YOUR TASK → Print all the data that follows exactly, images excluded.

THE DATA →
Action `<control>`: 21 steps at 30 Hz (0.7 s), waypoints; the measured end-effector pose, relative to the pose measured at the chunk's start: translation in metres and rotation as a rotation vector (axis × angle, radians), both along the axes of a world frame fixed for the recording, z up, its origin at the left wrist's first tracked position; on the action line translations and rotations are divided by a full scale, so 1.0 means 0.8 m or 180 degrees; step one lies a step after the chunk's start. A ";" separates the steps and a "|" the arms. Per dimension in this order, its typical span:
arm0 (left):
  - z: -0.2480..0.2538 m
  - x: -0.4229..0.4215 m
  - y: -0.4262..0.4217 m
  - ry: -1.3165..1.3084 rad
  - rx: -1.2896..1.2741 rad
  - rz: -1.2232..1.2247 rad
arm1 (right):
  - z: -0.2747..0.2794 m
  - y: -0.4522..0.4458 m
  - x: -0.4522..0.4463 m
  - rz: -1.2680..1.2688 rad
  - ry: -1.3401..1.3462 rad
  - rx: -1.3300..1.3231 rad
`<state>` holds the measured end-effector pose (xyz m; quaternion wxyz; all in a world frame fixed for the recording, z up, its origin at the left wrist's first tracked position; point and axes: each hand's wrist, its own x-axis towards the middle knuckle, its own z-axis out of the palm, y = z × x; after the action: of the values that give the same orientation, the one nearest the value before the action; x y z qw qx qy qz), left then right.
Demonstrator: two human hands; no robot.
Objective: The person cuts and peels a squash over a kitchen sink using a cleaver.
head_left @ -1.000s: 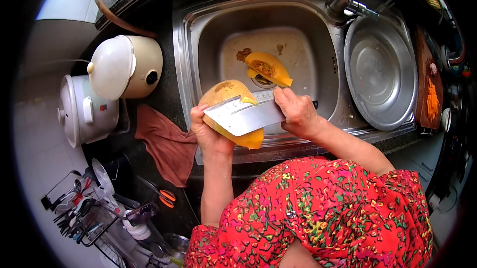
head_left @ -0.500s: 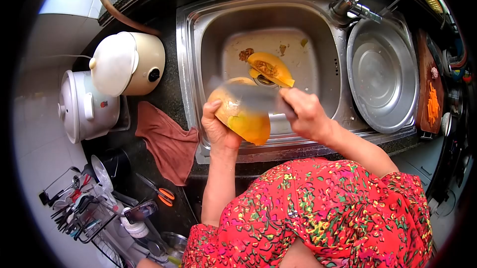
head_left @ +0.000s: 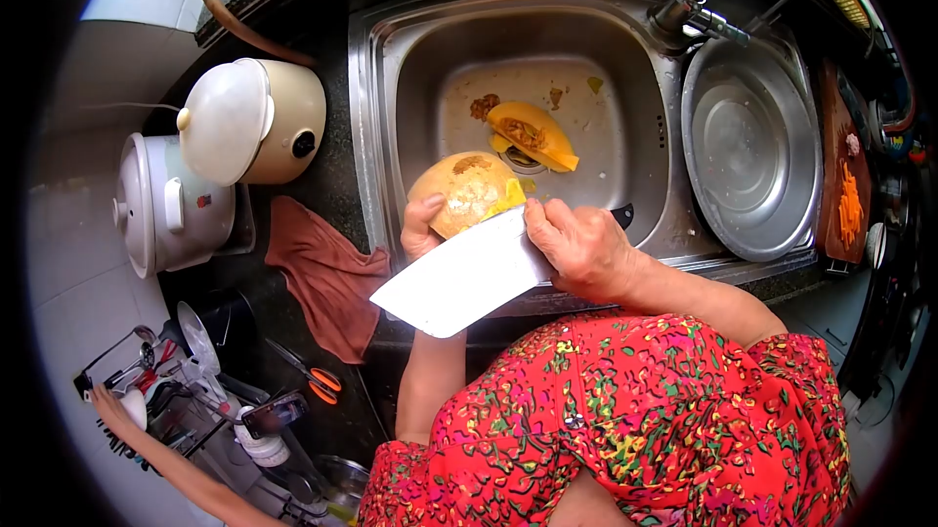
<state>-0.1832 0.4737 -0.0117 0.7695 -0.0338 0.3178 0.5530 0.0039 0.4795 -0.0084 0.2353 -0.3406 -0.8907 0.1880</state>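
My left hand (head_left: 420, 228) grips a large piece of pumpkin (head_left: 457, 193) over the front of the steel sink (head_left: 640, 87). Its tan skin faces up, with a strip of bare yellow flesh at the right edge. In my right hand (head_left: 588, 248) is a cleaver (head_left: 467, 278), its wide blade pointing left across the front of the pumpkin and hiding part of my left hand and wrist. The blade's upper edge lies at the peeled strip. Behind, a cut pumpkin wedge (head_left: 539, 136) with stringy seeds rests on the sink floor, by the drain.
Right of the sink basin sits a metal basin (head_left: 747, 146), then a board with shredded carrot (head_left: 850, 205). Two cookers (head_left: 288, 126), a brown cloth (head_left: 322, 273) and orange-handled scissors (head_left: 322, 385) are on the left. Another person's hand (head_left: 109, 410) reaches to the utensil rack.
The cleaver has swung from above the pumpkin down toward me, its flat now showing bright. The pumpkin has turned in my left hand. Another person's arm has entered at lower left.
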 end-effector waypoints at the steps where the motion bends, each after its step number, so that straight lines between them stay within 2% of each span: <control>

WORKED SOLUTION →
Action `<control>`: 21 steps at 30 Hz (0.7 s), waypoints; the measured end-effector pose, relative to the pose measured at the chunk's start: translation in metres and rotation as a rotation vector (axis × angle, radians), both along the axes of a world frame fixed for the recording, z up, its origin at the left wrist's first tracked position; on the action line translations and rotations are divided by a full scale, so 1.0 means 0.8 m or 180 degrees; step one lies a step after the chunk's start. A ";" separates the steps and a "|" the arms. Per dimension in this order, its typical span:
arm0 (left):
  - z: -0.2480..0.2538 m
  - x: -0.4229..0.4215 m
  - y: -0.4262..0.4217 m
  - ry: -1.3165..1.3084 rad
  - rx: -1.2896..1.2741 rad
  - rz: -1.2232..1.2247 rad
arm1 (right):
  - z: -0.2747..0.2794 m
  - y: -0.4522..0.4458 m
  - x: -0.4522..0.4463 m
  - rz: -1.2680..1.2688 rad
  - ry: -1.3401..1.3462 rad
  - rx: -1.3300..1.3231 rad
`<state>` holds the measured end-effector pose (xyz m; quaternion wxyz; all in a world frame fixed for the recording, z up, its origin at the left wrist's first tracked position; point and axes: each hand's wrist, its own x-axis towards the middle knuckle, its own z-axis out of the palm, y = z × x; after the action: of the values that give the same orientation, the one nearest the value before the action; x y z qw qx qy qz), left then right.
Demonstrator: two human hands; no robot.
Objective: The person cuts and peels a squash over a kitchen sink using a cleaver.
head_left @ -1.000s: 
head_left @ -0.500s: 
head_left @ +0.000s: 
<state>-0.1832 0.4737 -0.0117 0.7695 -0.0338 0.3178 0.5530 0.0039 0.4795 -0.0084 0.2353 -0.3406 -0.8907 0.1880</state>
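My left hand (head_left: 420, 228) grips a large piece of pumpkin (head_left: 457, 193) over the front of the steel sink (head_left: 640, 87). Its tan skin faces up, with a strip of bare yellow flesh at the right edge. In my right hand (head_left: 588, 248) is a cleaver (head_left: 467, 278), its wide blade pointing left across the front of the pumpkin and hiding part of my left hand and wrist. The blade's upper edge lies at the peeled strip. Behind, a cut pumpkin wedge (head_left: 539, 136) with stringy seeds rests on the sink floor, by the drain.
Right of the sink basin sits a metal basin (head_left: 747, 146), then a board with shredded carrot (head_left: 850, 205). Two cookers (head_left: 288, 126), a brown cloth (head_left: 322, 273) and orange-handled scissors (head_left: 322, 385) are on the left. Another person's hand (head_left: 109, 410) reaches to the utensil rack.
The cleaver has swung from above the pumpkin down toward me, its flat now showing bright. The pumpkin has turned in my left hand. Another person's arm has entered at lower left.
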 end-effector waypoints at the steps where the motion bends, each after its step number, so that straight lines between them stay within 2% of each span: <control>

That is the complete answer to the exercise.